Ci-dessous mon code actuel :


tell application "Finder"
    set the_file to ((path to desktop as text) & "Formats_Pubs.csv") as alias
end tell

set my_data to read the_file
set my_list to paragraphs of my_data as list

set ColumnA_list to {}
set ColumnC_list to {}
set ColumnD_list to {}


set oldDelims to AppleScript's text item delimiters
set AppleScript's text item delimiters to ";"

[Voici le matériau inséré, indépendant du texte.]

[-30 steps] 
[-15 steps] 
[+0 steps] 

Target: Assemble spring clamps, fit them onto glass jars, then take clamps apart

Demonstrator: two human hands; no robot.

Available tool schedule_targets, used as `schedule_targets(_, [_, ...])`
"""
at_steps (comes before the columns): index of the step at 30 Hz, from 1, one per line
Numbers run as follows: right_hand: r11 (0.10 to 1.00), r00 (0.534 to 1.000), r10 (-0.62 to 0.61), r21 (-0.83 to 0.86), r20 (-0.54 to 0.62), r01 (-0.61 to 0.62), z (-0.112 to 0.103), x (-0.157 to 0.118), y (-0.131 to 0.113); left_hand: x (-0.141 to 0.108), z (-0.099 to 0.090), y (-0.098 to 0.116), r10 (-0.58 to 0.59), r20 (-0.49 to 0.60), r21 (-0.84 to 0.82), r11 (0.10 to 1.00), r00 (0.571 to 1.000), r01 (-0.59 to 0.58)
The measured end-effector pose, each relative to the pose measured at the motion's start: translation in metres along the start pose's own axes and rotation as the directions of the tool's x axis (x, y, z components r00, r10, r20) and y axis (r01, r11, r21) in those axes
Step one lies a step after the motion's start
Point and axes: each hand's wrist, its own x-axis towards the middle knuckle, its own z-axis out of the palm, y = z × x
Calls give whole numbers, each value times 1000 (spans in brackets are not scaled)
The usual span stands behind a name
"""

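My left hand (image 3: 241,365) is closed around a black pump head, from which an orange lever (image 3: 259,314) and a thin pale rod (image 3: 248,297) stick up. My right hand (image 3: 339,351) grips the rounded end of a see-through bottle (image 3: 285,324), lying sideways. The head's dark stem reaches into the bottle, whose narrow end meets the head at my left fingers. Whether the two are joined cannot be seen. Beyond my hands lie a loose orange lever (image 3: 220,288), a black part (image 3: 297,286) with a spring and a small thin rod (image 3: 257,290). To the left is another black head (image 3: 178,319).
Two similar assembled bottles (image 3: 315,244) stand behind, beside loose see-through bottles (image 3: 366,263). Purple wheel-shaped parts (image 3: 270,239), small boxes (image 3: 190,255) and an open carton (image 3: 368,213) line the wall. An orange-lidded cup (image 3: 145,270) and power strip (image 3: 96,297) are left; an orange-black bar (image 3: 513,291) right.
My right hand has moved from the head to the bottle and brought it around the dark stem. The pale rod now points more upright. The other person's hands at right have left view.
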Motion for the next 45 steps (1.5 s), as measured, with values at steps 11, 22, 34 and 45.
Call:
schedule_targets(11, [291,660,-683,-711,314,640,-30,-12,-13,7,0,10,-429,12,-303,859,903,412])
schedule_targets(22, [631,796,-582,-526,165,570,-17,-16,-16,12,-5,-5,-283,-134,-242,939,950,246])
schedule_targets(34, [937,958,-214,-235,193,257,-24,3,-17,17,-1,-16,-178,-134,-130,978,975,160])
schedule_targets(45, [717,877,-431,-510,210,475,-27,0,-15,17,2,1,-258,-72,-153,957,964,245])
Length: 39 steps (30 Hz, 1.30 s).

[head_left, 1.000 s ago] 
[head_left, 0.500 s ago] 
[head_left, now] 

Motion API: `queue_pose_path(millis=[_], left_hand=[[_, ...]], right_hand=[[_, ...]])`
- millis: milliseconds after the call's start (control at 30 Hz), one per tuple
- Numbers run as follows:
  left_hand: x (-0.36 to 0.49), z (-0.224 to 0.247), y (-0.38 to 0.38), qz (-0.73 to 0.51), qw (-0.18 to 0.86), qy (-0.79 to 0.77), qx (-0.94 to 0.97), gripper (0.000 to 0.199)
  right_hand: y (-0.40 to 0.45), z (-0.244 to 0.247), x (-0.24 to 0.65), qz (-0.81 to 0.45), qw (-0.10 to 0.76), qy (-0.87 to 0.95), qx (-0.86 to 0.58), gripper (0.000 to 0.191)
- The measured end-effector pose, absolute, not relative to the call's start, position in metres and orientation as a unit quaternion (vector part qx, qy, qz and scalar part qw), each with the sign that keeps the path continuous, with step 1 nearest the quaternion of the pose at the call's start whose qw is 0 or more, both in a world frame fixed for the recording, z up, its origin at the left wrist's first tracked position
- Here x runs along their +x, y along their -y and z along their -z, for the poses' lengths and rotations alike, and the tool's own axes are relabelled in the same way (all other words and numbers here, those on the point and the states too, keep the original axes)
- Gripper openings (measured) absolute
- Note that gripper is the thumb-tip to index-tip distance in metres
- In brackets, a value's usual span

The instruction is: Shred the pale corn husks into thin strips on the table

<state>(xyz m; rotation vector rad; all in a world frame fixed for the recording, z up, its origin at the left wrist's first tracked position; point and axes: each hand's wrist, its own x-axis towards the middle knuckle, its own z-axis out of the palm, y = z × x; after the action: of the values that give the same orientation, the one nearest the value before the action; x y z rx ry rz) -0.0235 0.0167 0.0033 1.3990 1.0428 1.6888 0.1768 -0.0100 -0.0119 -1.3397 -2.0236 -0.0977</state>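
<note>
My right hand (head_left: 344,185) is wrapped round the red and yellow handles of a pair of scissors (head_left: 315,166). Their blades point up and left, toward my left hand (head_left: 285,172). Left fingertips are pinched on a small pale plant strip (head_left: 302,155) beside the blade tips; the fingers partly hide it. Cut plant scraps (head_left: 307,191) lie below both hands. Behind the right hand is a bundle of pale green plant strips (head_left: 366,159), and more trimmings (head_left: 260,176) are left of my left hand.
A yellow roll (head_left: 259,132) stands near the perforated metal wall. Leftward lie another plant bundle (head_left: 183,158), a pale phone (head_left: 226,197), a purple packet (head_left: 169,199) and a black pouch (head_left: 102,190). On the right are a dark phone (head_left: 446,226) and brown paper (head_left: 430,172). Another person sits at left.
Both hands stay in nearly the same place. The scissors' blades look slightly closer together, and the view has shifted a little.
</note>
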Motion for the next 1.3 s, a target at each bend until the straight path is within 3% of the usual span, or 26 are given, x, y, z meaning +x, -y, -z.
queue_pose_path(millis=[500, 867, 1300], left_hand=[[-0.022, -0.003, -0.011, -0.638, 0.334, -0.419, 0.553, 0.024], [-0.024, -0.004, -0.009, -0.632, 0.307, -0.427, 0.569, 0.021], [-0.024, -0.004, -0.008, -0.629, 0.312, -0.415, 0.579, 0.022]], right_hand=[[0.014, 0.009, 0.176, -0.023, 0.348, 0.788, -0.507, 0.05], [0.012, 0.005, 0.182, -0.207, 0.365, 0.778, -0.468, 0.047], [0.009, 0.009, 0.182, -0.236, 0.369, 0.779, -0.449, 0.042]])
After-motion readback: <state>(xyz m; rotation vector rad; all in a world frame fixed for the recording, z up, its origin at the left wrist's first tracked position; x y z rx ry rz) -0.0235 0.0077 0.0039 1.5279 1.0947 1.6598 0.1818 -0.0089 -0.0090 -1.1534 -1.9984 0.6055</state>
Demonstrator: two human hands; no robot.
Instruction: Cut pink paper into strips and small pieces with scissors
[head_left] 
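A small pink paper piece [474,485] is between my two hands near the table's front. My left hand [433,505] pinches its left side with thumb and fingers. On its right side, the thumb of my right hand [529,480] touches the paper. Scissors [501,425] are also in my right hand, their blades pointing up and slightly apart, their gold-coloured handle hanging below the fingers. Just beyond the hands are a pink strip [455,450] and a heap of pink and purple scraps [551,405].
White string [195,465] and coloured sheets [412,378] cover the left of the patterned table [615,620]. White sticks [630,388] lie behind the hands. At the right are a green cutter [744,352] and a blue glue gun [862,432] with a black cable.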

repeat with an_item in my_list
    try
        set end of ColumnA_list to text item 1 of an_item
        set end of ColumnC_list to text item 3 of an_item
        set end of ColumnD_list to text item 4 of an_item
    end try
end repeat

set AppleScript's text item delimiters to oldDelims


tell application "Adobe InDesign CC 2018"

    activate

    set varDropDownList to ColumnA_list
    set varSelectedIndex to 1
    set varMinimumWidth to 150
    set myEventNames to {"afterNew", "afterUpdate", "afterInvoke", "afterActivate", "afterContextChanged", "afterSelectionAttributeChanged", "afterSelectionChanged", "beforeUpdate"}
    set myDialog to make dialog with properties {name:"CHOIX DU FORMAT :"}

    tell myDialog
    tell (make dialog column)
    tell (make border panel)
    tell (make dialog column)
    tell (make dialog row)

---- DRODPDOWN
    make static text with properties {static label:"LISTE DES FORMATS : "}
    set varDropDown to make dropdown with properties {string list:varDropDownList, selected indexvarSelectedIndex - 1), min width:varMinimumWidth}
    tell varDropDown
    repeat with myEventName in myEventNames
    make event listener with properties {event type:myEventName, handler:my dropdownchange}
    end repeat
    end tell
    end tell
    end tell
    end tell
    end tell
    end tell

    --get the results
    set myResult to show myDialog
    if myResult = true then
        -- varDropDown Handler (Dropdown)
        set varSelectedIndex to ((selected index of varDropDown) + 1)
        set varDropDownListChoice to item varSelectedIndex of varDropDownList as item
    end if
    destroy myDialog
end tell

on dropdownchange()
    tell application "Adobe InDesign CC 2018"
        set myEvent to evt
        display dialog ("This event is the " & event type of myEvent & " event.")
    end tell
end dropdownchange

set the_position to indexof(varDropDownListChoice, ColumnA_list)
if the_position is 0 then
    tell application "Finder"
        activate
        display dialog "The search term does not exist in Column D."
    end tell
    return
end if


if the_position is 1 then
    tell application "Finder"
        activate
        display dialog "Veuillez choisir un format valable"
    end tell
    return
end if


on indexof(theItem, theList)
    set text item delimiters to return
    set theList to return & theList & return
    set text item delimiters to {""}
    try
        -1 + (count (paragraphs of (text 1 thru (offset of (return & theItem & return) in theList) of theList)))
    on error
        0
    end try

end indexof


----------